(Record set begins)
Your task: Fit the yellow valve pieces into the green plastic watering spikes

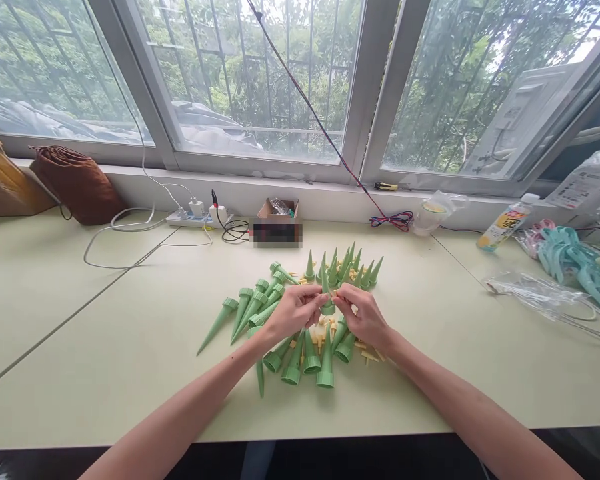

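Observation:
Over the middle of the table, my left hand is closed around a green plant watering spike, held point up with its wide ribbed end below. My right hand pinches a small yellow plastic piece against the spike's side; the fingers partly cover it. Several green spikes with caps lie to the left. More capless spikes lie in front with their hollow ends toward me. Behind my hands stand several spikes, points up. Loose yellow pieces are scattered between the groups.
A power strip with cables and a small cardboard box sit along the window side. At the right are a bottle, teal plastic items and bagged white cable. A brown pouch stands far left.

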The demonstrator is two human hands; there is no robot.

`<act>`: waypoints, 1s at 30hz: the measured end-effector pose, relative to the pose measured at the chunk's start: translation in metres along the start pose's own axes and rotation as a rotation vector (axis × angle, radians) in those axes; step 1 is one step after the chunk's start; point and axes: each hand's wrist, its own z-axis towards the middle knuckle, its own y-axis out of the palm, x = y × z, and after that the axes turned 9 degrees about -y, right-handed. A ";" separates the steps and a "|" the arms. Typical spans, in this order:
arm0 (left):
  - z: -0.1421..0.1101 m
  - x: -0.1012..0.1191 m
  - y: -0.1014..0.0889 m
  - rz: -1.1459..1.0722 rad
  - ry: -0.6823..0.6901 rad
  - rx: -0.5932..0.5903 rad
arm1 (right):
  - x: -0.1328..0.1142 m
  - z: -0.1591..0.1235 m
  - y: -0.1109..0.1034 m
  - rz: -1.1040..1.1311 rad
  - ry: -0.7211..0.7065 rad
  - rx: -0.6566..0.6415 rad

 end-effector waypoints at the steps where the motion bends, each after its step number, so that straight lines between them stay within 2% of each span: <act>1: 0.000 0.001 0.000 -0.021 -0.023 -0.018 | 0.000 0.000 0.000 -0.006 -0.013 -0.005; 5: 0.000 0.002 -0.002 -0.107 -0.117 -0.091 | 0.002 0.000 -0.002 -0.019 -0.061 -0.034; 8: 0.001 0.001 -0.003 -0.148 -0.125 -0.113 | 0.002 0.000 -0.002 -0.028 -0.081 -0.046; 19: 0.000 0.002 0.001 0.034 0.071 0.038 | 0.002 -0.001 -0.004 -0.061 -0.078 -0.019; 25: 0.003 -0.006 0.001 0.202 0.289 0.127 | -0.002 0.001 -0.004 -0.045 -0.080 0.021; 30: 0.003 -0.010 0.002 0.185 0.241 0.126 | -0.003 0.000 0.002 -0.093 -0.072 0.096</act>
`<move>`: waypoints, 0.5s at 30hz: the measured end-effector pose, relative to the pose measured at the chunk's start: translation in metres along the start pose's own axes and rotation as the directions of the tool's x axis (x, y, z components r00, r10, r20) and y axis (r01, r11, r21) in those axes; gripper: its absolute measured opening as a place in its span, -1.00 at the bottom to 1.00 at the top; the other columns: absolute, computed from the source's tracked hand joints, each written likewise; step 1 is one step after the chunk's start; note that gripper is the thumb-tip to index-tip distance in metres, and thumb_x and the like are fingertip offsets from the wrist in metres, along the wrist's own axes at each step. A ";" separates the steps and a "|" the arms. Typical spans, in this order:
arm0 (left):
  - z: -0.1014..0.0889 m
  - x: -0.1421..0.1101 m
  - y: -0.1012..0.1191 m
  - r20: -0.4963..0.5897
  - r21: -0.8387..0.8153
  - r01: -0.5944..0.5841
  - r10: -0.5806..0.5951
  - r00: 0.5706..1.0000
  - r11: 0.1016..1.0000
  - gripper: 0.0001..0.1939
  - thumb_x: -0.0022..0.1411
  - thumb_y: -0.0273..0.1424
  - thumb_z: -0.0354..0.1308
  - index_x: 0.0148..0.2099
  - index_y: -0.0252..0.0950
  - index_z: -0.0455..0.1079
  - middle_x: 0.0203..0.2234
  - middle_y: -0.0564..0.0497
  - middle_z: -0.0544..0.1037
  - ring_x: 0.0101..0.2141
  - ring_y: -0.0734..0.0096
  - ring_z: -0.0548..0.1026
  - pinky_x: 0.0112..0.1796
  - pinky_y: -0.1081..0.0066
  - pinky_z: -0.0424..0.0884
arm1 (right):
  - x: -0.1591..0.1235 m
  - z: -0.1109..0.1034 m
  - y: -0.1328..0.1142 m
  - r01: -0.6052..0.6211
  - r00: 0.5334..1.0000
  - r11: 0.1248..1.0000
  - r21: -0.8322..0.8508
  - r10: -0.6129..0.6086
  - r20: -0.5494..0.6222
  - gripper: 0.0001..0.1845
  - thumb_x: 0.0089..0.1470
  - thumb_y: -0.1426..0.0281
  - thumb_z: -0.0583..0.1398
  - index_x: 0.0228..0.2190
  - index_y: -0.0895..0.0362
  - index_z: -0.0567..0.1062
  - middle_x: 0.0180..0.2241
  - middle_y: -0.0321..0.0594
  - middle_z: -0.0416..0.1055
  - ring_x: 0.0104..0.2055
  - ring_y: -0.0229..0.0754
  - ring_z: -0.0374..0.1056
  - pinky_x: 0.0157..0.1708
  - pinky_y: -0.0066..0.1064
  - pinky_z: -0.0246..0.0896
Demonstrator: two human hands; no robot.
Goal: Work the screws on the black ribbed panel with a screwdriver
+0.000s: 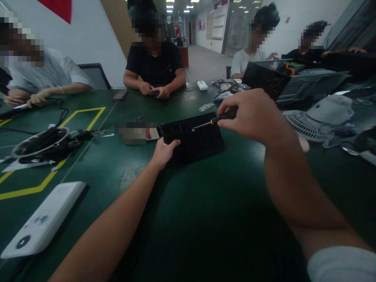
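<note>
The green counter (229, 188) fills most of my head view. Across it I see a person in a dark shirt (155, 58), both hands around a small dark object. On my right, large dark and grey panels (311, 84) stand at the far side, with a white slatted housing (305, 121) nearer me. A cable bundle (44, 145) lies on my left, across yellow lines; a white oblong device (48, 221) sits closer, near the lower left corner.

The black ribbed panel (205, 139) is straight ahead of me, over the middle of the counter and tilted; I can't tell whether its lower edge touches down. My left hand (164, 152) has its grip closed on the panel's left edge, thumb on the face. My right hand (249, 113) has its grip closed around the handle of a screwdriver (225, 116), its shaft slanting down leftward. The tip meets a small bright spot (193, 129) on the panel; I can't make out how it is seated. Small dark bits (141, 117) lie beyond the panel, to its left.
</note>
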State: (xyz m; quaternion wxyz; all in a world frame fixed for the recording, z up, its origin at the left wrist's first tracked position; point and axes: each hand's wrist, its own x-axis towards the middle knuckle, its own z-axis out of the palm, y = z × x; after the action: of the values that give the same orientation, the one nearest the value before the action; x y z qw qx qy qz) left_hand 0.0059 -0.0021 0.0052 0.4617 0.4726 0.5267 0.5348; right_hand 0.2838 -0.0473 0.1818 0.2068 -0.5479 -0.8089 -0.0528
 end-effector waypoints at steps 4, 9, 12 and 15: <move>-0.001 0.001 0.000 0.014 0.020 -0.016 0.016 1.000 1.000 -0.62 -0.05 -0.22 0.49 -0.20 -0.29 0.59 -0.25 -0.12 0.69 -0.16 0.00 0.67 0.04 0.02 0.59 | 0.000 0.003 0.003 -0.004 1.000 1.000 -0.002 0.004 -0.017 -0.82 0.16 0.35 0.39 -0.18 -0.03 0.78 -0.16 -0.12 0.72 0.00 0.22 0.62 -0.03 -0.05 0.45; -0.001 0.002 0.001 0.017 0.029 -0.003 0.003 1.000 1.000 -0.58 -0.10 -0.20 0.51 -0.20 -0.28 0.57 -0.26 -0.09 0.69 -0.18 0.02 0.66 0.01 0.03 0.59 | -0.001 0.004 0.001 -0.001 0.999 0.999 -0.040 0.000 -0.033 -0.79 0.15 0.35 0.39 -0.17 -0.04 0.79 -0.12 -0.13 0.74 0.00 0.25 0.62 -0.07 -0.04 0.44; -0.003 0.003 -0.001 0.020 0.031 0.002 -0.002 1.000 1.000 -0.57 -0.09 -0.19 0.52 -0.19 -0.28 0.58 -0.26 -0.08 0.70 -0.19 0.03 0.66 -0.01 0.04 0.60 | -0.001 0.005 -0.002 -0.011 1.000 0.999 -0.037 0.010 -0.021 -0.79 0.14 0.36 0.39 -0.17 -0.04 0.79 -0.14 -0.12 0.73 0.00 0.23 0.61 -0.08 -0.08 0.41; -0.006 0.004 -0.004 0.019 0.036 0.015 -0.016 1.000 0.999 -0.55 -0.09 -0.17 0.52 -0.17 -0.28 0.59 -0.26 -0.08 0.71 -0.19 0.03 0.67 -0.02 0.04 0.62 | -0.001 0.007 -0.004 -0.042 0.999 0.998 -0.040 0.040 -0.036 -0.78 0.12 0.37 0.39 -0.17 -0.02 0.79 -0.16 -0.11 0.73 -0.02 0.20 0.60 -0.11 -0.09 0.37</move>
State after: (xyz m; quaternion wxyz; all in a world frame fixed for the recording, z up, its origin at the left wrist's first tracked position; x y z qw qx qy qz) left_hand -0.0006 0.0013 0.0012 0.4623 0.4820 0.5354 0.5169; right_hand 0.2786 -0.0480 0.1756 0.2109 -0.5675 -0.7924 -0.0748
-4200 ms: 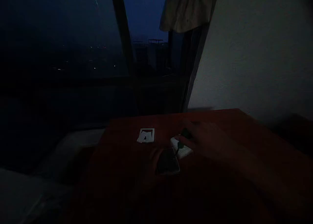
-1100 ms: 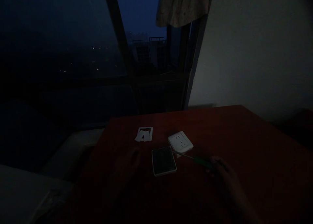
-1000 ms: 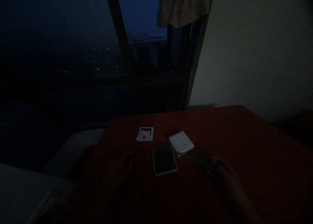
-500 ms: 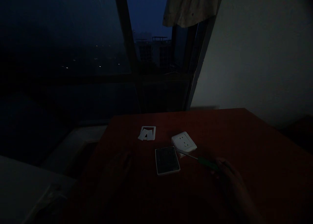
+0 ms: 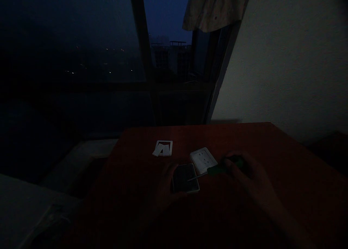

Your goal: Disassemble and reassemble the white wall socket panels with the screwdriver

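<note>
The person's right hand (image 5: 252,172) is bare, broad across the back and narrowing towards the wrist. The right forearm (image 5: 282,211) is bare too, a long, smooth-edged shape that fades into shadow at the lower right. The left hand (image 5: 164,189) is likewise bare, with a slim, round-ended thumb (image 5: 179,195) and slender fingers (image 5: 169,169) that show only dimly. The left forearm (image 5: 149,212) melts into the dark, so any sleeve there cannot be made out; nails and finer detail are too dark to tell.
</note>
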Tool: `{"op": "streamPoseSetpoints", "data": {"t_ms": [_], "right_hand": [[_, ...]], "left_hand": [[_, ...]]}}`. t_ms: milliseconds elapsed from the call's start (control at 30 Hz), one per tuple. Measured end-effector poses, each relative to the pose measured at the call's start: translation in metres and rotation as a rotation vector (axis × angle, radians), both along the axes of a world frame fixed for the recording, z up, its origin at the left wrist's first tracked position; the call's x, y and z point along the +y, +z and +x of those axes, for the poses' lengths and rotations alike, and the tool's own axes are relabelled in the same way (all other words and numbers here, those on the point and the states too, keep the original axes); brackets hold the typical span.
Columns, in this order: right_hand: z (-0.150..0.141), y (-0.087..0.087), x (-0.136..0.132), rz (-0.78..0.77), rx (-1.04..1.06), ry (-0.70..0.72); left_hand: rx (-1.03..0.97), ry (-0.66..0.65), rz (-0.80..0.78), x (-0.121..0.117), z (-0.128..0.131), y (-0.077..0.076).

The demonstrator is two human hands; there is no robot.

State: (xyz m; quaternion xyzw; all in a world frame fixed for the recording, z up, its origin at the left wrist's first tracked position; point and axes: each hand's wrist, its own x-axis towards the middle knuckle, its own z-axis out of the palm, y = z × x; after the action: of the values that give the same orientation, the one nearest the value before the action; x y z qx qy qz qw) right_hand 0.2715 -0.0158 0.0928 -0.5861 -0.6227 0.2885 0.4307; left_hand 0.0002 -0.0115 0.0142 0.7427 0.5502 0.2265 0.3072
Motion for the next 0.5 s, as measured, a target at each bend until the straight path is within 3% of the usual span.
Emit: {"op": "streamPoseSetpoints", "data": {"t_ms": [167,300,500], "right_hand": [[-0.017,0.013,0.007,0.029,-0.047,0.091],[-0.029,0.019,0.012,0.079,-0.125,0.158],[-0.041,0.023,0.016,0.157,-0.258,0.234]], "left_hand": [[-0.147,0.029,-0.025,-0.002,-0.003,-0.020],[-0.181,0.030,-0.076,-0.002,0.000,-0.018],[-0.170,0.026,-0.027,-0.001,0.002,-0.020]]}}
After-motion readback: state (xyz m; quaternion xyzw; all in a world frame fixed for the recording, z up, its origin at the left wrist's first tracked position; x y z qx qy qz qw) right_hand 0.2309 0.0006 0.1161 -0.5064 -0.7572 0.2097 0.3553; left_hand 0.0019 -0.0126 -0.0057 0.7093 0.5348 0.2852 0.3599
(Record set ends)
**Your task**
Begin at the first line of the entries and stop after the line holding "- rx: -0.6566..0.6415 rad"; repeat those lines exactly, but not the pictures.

**Expected answer**
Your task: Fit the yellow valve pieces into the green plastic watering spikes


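Observation:
Over the middle of the table, my left hand is closed around a green plant watering spike, held point up with its wide ribbed end below. My right hand pinches a small yellow plastic piece against the spike's side; the fingers partly cover it. Several green spikes with caps lie to the left. More capless spikes lie in front with their hollow ends toward me. Behind my hands stand several spikes, points up. Loose yellow pieces are scattered between the groups.
A power strip with cables and a small cardboard box sit along the window side. At the right are a bottle, teal plastic items and bagged white cable. A brown pouch stands far left.
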
The demonstrator is two human hands; there is no robot.

`<act>`: waypoints, 1s at 30hz: the measured end-effector pose, relative to the pose measured at the chunk's start: translation in metres along the start pose's own axes and rotation as a rotation vector (axis × angle, radians) in those axes; step 1 is one step after the chunk's start; point and axes: each hand's wrist, its own z-axis towards the middle knuckle, its own y-axis out of the palm, x = y × z, and after that the axes turned 9 degrees about -y, right-handed. A ";" separates the steps and a "|" the arms. Typical spans, in this order:
arm0 (left):
  - z: -0.1421..0.1101 m
  - x: -0.1012..0.1191 m
  - y: -0.1014..0.0889 m
  - rz: -1.1459..1.0722 rad
  - ry: -0.6823..0.6901 rad
  - rx: -0.5932..0.5903 rad
arm1 (right):
  - x: -0.1328..0.1142 m
  - z: -0.1591..0.1235 m
  - y: -0.1109..0.1034 m
  - rz: -1.1040..1.1311 rad
  - ry: -0.7211..0.7065 rad
  - rx: -0.6566..0.6415 rad

This exercise has now been finished.